Approximately 90 percent of patients on naltrexone had opioid-free urine samples from week 5 to week 24, compared with approximately 35 percent of patients on placebo, and the difference was statistically significant. The placebo group reported no change in opioid craving on a visual analog scale throughout the 24 weeks of study, while the naltrexone group reported significant and persistent reduction in craving. The retention rate in treatment was 53.2 percent in the naltrexone group and 37.9 percent in the placebo group, which was also a statistically significant difference.
The study authors, led by Evgeny Krupitsky, M.D., of the St. Petersburg Regional Center of Addiction, cautioned that effective treatment of opioid dependence requires not only opioid antagonism but also overall health promotion and recovery.
This study was funded by Alkermes Inc., which manufactures extended-release naltrexone injection.

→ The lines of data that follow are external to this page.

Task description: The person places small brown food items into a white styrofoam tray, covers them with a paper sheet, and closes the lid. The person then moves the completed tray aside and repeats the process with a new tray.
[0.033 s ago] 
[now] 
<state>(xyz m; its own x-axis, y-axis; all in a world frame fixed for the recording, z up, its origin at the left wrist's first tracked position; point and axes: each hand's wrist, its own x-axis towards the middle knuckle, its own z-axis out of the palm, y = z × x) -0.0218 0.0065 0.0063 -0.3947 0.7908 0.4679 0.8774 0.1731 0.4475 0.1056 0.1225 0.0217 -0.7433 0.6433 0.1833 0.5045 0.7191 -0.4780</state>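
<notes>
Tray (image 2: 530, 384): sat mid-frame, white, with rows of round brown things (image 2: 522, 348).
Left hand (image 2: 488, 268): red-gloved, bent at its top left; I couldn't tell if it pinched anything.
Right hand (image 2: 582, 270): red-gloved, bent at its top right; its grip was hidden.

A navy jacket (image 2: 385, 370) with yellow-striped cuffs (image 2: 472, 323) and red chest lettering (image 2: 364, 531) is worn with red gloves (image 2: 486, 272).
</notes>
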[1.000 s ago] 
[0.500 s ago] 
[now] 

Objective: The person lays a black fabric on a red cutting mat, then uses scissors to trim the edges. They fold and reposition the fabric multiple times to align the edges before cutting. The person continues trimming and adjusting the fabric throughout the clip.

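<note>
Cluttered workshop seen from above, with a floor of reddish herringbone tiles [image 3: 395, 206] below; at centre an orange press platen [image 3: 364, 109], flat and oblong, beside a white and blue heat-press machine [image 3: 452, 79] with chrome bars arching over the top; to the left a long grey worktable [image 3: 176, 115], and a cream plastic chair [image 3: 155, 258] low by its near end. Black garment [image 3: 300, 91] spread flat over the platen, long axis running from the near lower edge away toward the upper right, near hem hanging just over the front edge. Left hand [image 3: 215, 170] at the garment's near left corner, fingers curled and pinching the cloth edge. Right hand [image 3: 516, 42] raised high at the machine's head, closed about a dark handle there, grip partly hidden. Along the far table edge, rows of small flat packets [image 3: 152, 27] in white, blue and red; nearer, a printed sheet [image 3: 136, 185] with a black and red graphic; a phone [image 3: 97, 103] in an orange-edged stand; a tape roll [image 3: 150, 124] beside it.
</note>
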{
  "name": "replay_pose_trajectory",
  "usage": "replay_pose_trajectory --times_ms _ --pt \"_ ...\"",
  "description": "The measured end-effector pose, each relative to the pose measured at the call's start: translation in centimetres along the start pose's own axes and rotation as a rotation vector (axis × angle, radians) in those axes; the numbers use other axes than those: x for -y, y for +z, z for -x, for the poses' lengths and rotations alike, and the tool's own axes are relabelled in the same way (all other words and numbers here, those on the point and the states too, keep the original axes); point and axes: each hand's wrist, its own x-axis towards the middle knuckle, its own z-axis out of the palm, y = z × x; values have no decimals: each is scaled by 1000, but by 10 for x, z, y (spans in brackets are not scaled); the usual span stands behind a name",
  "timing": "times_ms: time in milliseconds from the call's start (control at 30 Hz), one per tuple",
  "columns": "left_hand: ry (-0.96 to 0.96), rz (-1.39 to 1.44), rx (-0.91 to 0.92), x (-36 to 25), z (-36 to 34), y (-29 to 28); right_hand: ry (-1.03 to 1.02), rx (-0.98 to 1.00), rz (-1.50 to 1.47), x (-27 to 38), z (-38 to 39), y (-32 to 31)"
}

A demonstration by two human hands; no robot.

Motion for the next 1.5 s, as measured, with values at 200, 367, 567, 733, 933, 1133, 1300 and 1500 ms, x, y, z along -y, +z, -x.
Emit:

Chronic cocaine abuse may be associated with hypoglycemia, a retrospective observational study found. Faiz Cheema, M.D., and colleagues reviewed the medical records of 170 patients diagnosed with cocaine dependence who were admitted to the Bergen Regional Medical Center in New Jersey between January 2007 and January 2009. Twenty-two patients (12.9 percent) had hypoglycemia, defined as having a fasting blood glucose level of below 70 mg/dL; five (2.9 percent) had hyperglycemia with fasting blood glucose higher than 125; and the rest were euglycemic. The authors pointed out that clinicians should be mindful of hypoglycemia as well as hyperglycemia when treating chronic cocaine users.
Family structure in early childhood may influence suicide and suicide attempts later in life, according to a large epidemiological study from Finland. In a longitudinal cohort of 10,742 persons born in 1966 in northern Finland, 121 suicide attempts and 69 suicides were identified in 271 people (2.4 percent) from birth through the end of 2005. Because the demographic and family data were extensively recorded for this cohort, the authors, led by Antti Alaraisanen, M.D., of the University of Oulu, were able to analyze and identify family-related factors at the time of the mother's pregnancy and delivery for the offspring's risks of suicide and suicide attempts.
Having a psychiatric disorder was a significant risk factor for both male and female subjects in the offspring. The presence of a psychiatric disorder in either or both parents was associated with higher risk of suicide attempts in female offspring, and the mother's having a psychiatric disorder was associated with increased risk of suicide in male offspring.
After statistically controlling for psychiatric disorders in the parents and offspring to exclude the confounding influence of genetic risk factors, being born to a single-parent family was significantly associated with suicide attempts among male offspring, and mother's grand multiparity, or having five or more previous pregnancies, was significantly associated with suicides among male offspring.
"Suicide seems to be a long process that begins even before birth," the authors concluded.